**About this exercise**
Which lines in the records below contain the word "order"? Copy each one.

**Provided information**
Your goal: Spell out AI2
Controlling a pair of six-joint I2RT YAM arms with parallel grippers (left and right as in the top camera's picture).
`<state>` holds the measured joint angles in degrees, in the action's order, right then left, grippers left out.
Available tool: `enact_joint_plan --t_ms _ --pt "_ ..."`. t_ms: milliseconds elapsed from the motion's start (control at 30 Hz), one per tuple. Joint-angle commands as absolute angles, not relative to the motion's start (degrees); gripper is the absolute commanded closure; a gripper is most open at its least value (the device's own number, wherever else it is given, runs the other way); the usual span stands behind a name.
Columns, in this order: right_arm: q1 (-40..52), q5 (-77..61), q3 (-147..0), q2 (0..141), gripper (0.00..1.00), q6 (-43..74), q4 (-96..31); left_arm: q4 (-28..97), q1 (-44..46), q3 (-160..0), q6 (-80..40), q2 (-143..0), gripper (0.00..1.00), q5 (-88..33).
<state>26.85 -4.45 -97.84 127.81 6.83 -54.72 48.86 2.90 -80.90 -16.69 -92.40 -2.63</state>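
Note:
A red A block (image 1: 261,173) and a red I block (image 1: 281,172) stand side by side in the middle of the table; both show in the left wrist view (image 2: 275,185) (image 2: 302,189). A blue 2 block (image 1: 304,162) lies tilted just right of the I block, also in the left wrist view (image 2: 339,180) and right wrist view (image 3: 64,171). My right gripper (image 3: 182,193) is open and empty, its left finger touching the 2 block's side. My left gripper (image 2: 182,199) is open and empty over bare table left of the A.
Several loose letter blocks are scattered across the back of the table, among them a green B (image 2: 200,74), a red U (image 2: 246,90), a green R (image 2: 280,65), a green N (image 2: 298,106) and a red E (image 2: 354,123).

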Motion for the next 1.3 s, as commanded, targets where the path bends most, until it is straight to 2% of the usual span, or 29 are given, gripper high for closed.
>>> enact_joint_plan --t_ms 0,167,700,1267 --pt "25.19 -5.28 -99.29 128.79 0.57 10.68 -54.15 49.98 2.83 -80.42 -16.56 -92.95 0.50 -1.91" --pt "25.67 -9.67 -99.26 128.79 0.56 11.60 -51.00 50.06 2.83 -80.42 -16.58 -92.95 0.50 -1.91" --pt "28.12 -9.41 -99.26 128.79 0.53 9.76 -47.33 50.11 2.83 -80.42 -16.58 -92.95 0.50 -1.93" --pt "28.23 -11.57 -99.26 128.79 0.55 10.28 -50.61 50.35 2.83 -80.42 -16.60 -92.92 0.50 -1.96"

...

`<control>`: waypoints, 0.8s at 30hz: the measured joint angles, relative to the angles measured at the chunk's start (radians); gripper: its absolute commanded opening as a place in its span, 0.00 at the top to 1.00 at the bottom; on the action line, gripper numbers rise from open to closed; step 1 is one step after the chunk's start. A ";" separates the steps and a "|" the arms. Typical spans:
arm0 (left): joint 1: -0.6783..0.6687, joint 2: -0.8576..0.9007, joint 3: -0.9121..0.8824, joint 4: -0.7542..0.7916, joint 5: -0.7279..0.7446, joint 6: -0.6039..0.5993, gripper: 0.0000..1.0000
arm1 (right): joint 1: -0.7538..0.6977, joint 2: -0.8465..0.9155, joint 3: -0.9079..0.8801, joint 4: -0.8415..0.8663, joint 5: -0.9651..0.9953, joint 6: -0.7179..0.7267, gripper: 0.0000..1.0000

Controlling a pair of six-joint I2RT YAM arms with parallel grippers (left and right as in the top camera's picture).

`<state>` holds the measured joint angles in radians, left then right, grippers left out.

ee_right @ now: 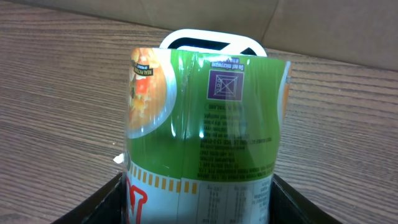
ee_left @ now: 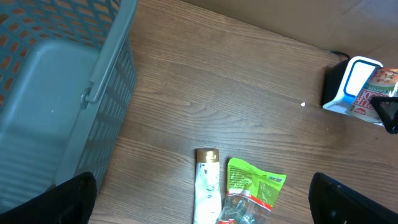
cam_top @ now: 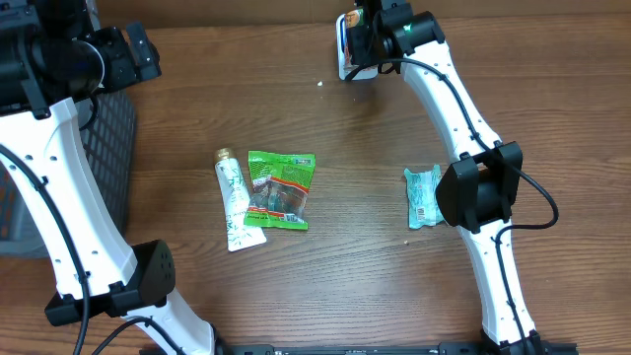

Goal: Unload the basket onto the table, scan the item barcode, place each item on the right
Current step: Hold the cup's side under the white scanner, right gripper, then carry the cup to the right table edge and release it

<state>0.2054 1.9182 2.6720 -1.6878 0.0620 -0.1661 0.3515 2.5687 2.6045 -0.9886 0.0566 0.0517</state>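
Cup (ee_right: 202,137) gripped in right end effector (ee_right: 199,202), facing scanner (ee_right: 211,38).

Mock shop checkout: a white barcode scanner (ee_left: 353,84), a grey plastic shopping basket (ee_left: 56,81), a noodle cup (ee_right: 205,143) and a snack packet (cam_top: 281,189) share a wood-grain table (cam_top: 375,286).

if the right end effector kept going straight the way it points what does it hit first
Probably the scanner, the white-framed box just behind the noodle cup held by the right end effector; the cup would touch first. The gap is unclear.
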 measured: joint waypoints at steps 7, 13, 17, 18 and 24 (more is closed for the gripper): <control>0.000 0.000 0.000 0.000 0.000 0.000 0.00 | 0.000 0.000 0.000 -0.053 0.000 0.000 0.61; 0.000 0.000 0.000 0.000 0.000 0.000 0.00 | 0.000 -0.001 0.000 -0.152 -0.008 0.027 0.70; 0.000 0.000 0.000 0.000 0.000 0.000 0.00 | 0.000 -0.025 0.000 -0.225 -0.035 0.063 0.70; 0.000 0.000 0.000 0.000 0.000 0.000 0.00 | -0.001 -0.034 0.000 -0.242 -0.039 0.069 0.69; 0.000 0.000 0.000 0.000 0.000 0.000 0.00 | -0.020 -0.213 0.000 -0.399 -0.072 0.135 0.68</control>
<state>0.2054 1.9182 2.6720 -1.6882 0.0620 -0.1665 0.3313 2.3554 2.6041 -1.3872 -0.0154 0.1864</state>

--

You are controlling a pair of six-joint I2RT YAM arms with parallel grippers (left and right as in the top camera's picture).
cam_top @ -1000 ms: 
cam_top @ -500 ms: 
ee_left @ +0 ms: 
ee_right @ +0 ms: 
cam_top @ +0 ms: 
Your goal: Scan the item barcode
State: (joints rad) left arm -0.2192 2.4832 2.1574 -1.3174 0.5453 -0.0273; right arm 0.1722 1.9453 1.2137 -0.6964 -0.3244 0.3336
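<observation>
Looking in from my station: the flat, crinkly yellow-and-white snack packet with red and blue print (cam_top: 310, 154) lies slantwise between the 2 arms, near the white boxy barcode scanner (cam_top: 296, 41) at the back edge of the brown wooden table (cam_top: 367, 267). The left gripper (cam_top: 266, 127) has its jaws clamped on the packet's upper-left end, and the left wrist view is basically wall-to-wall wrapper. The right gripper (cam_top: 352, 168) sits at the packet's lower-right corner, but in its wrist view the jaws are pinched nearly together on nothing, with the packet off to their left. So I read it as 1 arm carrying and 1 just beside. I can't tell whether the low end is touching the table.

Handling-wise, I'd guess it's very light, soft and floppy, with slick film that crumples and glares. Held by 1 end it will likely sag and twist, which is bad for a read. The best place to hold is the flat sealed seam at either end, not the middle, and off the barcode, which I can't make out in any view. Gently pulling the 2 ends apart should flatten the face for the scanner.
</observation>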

**Answer area**
`<state>` holds the measured joint angles in degrees, in the action's order, right then left, grippers left out.
Columns, in this order: right_arm: q1 (-40..52), q5 (-77..61), q3 (-147..0), q2 (0..141), gripper (0.00..1.00), q6 (-43..74), q4 (-96..31); left_arm: q4 (-28..97), q1 (-44..46), q3 (-160..0), q6 (-80..40), q2 (-143..0), gripper (0.00..1.00), q5 (-88..33).

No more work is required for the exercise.